Sometimes it's important to remind ourselves that we don't know what we don't know!
I recently began to spend more effort considering and emphasizing what pieces might be missing from a particular engineering puzzle. Like many engineers, I rely heavily on mental models when tackling technical problems. The problem is, these mental models are seldom complete, with gaps or assumptions, which leads to mistakes or discounting approaches to a question we didn't know to consider.
Let's spend some time considering what it means not to know what we don't know and how we can remind ourselves of some of our own biases.
For me, this realization first came during a meeting.
We were trying to tackle a specific security challenge that required selecting a cryptographic protocol with particular properties. I was in the position to make the recommendations, which came down to Noise based on some industry experts' suggestions.
The problem we had is we weren't able to locate an implementation of the protocol for our embedded CPU. While I was evolving into a security lead for the team with a better than average understanding of security principles, I was utterly ill-prepared to write a crypto implementation that would pass any scrutiny.
However, with the most knowledge, the team asked me to develop the implementation.
I objected, indicating that writing a cryptographic implementation is detailed work, and it's challenging to be sure that the implementation is correct.
The team countered, saying that it must be correct if the implementation can communicate with another library (on a known CPU architecture).
The problem is it's possible to write a compatible protocol implementation, that has significant security problems. Re-using nonces or timing attacks could ruin our day, and we'd easily miss out on the security properties we desired.

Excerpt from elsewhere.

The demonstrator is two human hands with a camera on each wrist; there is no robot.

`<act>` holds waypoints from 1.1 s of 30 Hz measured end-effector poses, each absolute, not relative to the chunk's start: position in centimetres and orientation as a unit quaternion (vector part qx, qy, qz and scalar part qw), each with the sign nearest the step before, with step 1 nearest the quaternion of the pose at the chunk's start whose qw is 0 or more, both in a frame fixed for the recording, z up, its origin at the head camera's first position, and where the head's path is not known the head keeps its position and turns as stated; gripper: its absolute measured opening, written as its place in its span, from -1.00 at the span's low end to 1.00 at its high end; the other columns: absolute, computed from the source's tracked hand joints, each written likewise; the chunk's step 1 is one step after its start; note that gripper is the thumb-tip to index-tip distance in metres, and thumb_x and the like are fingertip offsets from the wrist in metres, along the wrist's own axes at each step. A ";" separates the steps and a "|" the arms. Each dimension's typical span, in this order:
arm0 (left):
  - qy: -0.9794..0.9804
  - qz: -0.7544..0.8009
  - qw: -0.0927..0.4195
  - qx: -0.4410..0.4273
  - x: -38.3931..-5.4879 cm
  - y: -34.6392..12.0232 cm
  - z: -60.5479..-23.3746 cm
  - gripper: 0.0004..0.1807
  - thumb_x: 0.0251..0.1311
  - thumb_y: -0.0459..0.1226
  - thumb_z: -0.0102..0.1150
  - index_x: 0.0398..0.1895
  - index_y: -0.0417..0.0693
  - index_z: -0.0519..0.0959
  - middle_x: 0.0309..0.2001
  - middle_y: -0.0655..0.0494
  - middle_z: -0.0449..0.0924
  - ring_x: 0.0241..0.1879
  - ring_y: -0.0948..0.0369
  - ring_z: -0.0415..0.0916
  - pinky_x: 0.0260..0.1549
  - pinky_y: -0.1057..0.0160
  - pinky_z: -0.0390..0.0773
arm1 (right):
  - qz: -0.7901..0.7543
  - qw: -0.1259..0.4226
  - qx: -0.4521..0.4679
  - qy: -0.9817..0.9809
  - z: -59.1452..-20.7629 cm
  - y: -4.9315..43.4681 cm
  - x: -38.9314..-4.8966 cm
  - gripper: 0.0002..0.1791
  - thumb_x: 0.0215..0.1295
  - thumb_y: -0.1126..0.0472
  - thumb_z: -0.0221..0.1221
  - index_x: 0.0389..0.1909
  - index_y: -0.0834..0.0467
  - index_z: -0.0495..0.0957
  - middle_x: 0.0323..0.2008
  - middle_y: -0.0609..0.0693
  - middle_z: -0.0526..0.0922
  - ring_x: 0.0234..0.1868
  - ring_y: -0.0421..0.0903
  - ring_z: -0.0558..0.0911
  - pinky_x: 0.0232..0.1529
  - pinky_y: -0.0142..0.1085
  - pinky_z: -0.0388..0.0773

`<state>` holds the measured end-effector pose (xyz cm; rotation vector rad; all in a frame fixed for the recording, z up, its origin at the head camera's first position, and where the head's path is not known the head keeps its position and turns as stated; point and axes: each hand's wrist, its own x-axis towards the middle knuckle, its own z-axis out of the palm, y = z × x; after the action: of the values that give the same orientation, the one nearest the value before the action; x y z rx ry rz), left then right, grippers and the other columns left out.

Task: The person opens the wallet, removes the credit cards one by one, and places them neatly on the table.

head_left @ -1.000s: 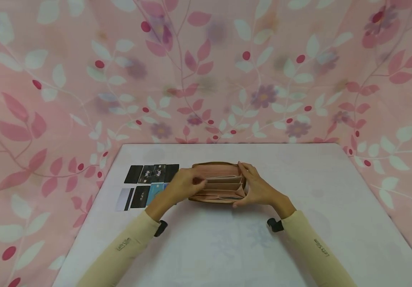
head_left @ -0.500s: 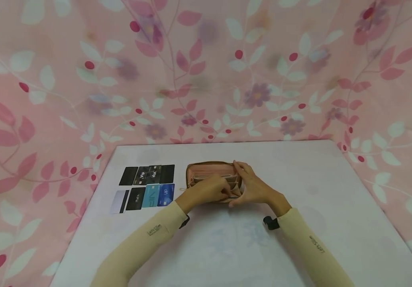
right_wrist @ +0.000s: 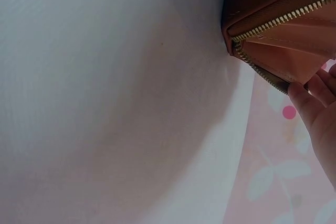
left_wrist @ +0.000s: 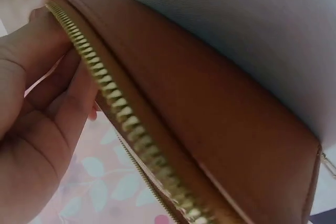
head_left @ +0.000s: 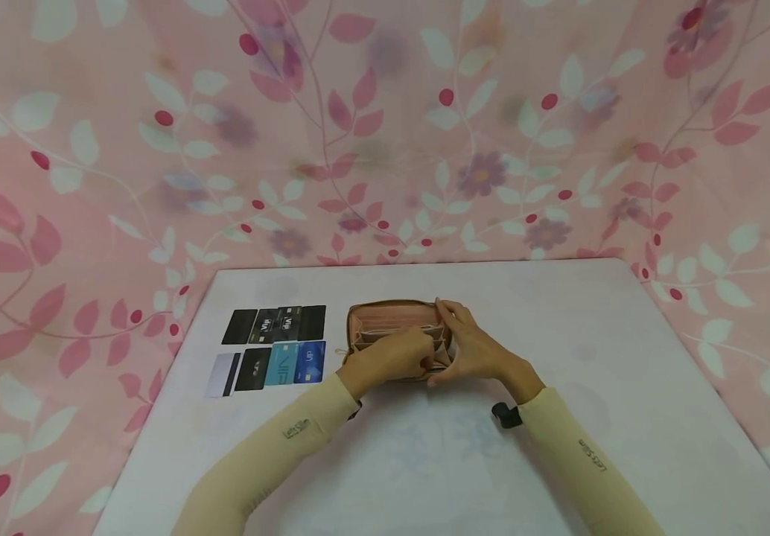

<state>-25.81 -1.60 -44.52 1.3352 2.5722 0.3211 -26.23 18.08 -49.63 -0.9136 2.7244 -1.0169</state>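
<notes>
A brown zip-around wallet stands unzipped with its pockets facing up, on the white table. My right hand holds its right end, thumb at the near side and fingers at the far side. My left hand reaches over the near edge with bent fingers that go down into the pockets. In the left wrist view, the left hand is behind the gold zipper teeth, and I cannot tell what its hidden fingertips hold. The right wrist view shows fingertips at the zipper edge of the wallet.
Left of the wallet lie two rows of cards: black cards at the back, and a silver card, a black card, a light blue card and a blue card in front. A pink floral cloth surrounds the table.
My left hand has moved right, from the wallet's left end into its pockets toward the right end, uncovering the blue cards. The right hand keeps its hold. The head view has shifted slightly.
</notes>
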 end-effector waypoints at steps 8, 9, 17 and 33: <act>0.893 0.033 0.039 0.447 -25.7 -1.1 -44.8 -0.74 0.04 0.00 0.43 -0.52 0.07 0.64 -0.64 0.29 0.40 -0.57 0.39 0.31 -0.55 0.44 0.41 | -0.332 0.048 -0.294 0.895 -49.5 18.3 -26.3 0.58 -0.38 -0.44 0.46 0.55 -0.02 -0.37 0.48 -0.02 -0.13 0.38 -0.05 0.06 0.24 0.02 0.31; 0.894 0.020 0.027 0.448 -25.7 -1.1 -44.9 -0.73 0.02 0.03 0.43 -0.48 0.08 0.67 -0.59 0.28 0.45 -0.54 0.39 0.35 -0.51 0.42 0.46 | -0.332 0.047 -0.294 0.895 -49.5 18.3 -26.4 0.58 -0.37 -0.44 0.46 0.55 -0.02 -0.36 0.48 -0.01 -0.12 0.38 -0.04 0.06 0.24 0.03 0.31; 0.888 -0.007 0.006 0.460 -25.4 -1.1 -45.2 -0.70 0.03 0.06 0.41 -0.41 0.06 0.68 -0.37 0.20 0.57 -0.37 0.31 0.51 -0.33 0.32 0.57 | -0.329 0.048 -0.296 0.896 -49.5 18.1 -26.4 0.59 -0.38 -0.38 0.51 0.55 -0.03 -0.36 0.47 0.00 -0.11 0.34 -0.04 0.10 0.21 0.02 0.33; 0.867 0.148 0.107 0.464 -26.2 -2.9 -42.0 -0.55 -0.08 -0.47 0.27 -0.84 0.05 0.24 -0.74 0.31 -0.03 -0.69 0.39 -0.09 -0.68 0.42 -0.01 | -0.343 0.043 -0.308 0.886 -49.8 18.1 -26.4 0.59 -0.38 -0.37 0.51 0.55 0.04 -0.33 0.47 0.04 -0.09 0.30 -0.02 0.15 0.24 0.05 0.29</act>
<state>-26.16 -2.86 -41.97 1.3652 2.5515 0.4353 -26.39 18.11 -49.82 -0.9431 2.7109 -1.0495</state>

The team countered again, indicating that if I knew about problems like nonce re-use or timing attacks, that I should avoid those problems.
Any problem I can describe in theory should be a problem I can avoid.
Eventually, I had to figure out to approach this engineering conversation as an admission, I don't know what I don't know, so I'm ill-prepared to solve problems I don't even know to avoid.
Not only did I need to admit what I didn't know, but as a team, we had to admit combined that we didn't know what we didn't know. In many scenarios, we may be able to get away with this, but here, a failure meant we failed to deliver on our security promises to our customers.
For those who aren't familiar, a simplified version of the Dunning-Kruger effect states that a cognitive bias exists where individuals with limited knowledge or competence in a given intellectual domain greatly overestimate their expertise or skill in that domain. And that those with a great deal of expertise tend to underestimate their results.
This cognitive bias is fascinating and may explain some of the "solutions" or "projects" we see that claim perfect security while not holding up to basic scrutiny.
While the Dunning-Kruger effect may apply here, we often forget that this cognitive bias only means that people scoring in the 12th percentile had ranked themselves in the 62nd percentile. But those in the 90th percentile had self-assessed to be within the ~75th percentile.
With this in mind, on average, individuals without much exposure do not rank themselves as experts in an area they don't know.
We can still draw an important lesson here; that we need to be aware of and careful of our biases, whether it be the Dunning-Kruger effect or something else.
As engineers, I think we get used to analyzing complex problems and coming back with answers. Especially those of us who are known for digging in and finding the solutions.
When given a task, there may also be a particular fear associated with not having the answer. If your leadership or team members expect you are an expert in a domain and are assigned a problem, it feels like a failure to return without the full solution.
For me, it's even come to the point where others have tried shame me in front of my peers for not knowing some technical detail off hand. This behaviour creates perverse incentives that it's better to stick with an assumption than admit we don't know something. I know I've unconciously affected others in this same way, which is one of my regrets.
A large part of this is realizing it's not a failure to admit that we have missing knowledge. We may not remember some details or have more research to do. Maybe there is no action required. The failure is to proceed without identifying the risk of the missing information. Whether an expert or not, there are always going to be missing details. When working in security, the missed detail could be the difference between high and abysmal security. In other domains, the risks may be much different.
Knowing the risks of missing information allows us to choose whether to accept those risks.
I think it's as simple as stating, "We don't know what we don't know" in a conversation, or typing WDKWWDK into a document or chat session. And ensuring our teams and leaders don't allow a stigma to exist around not knowing some details.
I'm not the first to use this acronym, but I also don't believe we use it enough.
This statement of fact, acts as a reminder, that we should step back and consider how our biases may impact a particular decision or design and to identify what information may be missing.
We can then consider:
- What we know
- What we know we don't know
- If there is anything we don't know what we don't know that needs exploration
And decide on the risks of proceeding with missing information, cognizant that there will always be missing information.
Before committing to an approach to an engineering problem, remind yourself or the team that there are likely missing details that may affect the outcome. How to proceed largely depends on the risks involved, topics like security have different risks than the CI/CD pipeline.
And we need to remind ourselves and our peers to avoid the stigmas and biases introduced by admitting we don't know things. Being an expert in a domain like security, doesn't mean memorization of every algorithm, every protocol, or approach.